Heart rate achieved or beta-blocker dose in patients with chronic heart failure: which is the better target?
Cullington D, Goode KM, Clark AL, Cleland JG.
Eur J Heart Fail. 2012 May 22.
Beta-blockers are important in the treatment of heart failure [1-5] by blocking the effects of adrenergic receptor stimulation. In clinical trials in patients with heart failure, beta-blockers were titrated to target doses derived from studies in hypertension and angina. Analyses of most landmark trials suggest that achieved heart rate rather than beta-blocker dose is the main determinant of beta-blocker effect [3,4].
Heart rate reduction is important to decrease the risk of cardiovascular events and improve prognosis and might also be achieved by alternative methods other than beta-blockers, if beta-blockers are contraindicated or if side effects are troublesome.

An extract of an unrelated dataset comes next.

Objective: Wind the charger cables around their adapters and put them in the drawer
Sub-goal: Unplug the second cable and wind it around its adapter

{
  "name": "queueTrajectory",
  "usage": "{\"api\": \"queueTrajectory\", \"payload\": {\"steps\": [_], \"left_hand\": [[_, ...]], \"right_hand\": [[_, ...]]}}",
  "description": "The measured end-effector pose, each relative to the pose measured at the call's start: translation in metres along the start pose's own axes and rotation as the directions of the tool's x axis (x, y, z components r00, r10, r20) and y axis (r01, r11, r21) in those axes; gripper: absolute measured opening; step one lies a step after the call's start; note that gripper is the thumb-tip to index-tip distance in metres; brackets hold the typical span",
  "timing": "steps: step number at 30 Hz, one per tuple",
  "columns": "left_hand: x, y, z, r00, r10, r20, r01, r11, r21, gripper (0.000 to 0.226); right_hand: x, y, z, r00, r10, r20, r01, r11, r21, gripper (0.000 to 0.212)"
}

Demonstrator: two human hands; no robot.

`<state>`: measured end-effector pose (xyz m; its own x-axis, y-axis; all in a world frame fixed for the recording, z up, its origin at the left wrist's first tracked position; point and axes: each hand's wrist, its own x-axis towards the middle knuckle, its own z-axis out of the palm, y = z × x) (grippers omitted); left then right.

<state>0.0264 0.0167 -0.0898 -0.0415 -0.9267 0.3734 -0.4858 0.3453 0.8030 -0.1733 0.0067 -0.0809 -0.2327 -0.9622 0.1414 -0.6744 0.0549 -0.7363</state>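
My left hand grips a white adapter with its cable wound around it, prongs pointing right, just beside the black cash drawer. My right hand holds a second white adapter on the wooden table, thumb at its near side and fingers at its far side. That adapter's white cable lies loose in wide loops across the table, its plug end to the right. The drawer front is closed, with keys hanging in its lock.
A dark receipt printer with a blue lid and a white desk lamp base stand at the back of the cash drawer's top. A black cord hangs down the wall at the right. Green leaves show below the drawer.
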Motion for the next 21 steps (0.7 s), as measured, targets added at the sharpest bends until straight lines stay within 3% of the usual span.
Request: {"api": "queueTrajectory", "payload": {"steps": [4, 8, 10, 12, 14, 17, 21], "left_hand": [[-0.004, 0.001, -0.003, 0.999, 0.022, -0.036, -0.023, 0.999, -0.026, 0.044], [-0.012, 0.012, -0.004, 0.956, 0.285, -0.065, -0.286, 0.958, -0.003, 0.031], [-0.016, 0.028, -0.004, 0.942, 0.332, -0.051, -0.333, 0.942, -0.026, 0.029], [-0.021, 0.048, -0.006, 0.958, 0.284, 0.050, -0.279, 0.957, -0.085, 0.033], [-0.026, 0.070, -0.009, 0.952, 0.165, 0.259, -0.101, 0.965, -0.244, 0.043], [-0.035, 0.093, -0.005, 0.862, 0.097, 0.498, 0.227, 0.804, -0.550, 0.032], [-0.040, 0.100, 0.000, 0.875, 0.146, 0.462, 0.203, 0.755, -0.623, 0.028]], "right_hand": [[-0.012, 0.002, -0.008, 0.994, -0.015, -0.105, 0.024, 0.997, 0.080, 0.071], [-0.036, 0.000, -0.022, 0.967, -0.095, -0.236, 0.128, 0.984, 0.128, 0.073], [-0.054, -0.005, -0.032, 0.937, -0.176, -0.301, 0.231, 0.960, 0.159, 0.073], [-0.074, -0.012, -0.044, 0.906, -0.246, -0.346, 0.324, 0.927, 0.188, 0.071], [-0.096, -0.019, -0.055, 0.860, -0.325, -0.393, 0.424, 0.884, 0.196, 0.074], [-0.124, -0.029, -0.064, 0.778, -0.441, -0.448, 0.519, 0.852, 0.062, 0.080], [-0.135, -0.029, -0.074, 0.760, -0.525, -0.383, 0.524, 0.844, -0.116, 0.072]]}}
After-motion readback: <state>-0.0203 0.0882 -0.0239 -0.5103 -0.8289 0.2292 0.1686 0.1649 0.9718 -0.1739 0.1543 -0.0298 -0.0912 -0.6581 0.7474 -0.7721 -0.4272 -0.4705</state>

This study evaluated whether beta-blocker dose or heart rate was more strongly associated with mortality in patients with stable chronic heart failure.
Patients with EF ≤40% with a sinus rhythm both at initiation and at 4 months were followed for max. 36 months (n=654). Prior to the initial visit, 58% of them were on beta-blockers, increasing to 82% after 4 months.
- A resting heart rate > 65 bpm at 4 months was associated with a substantially worse survival (fig. 1).
- Patients with a heart rate between 58-64 bpm at 4 months had the highest survival.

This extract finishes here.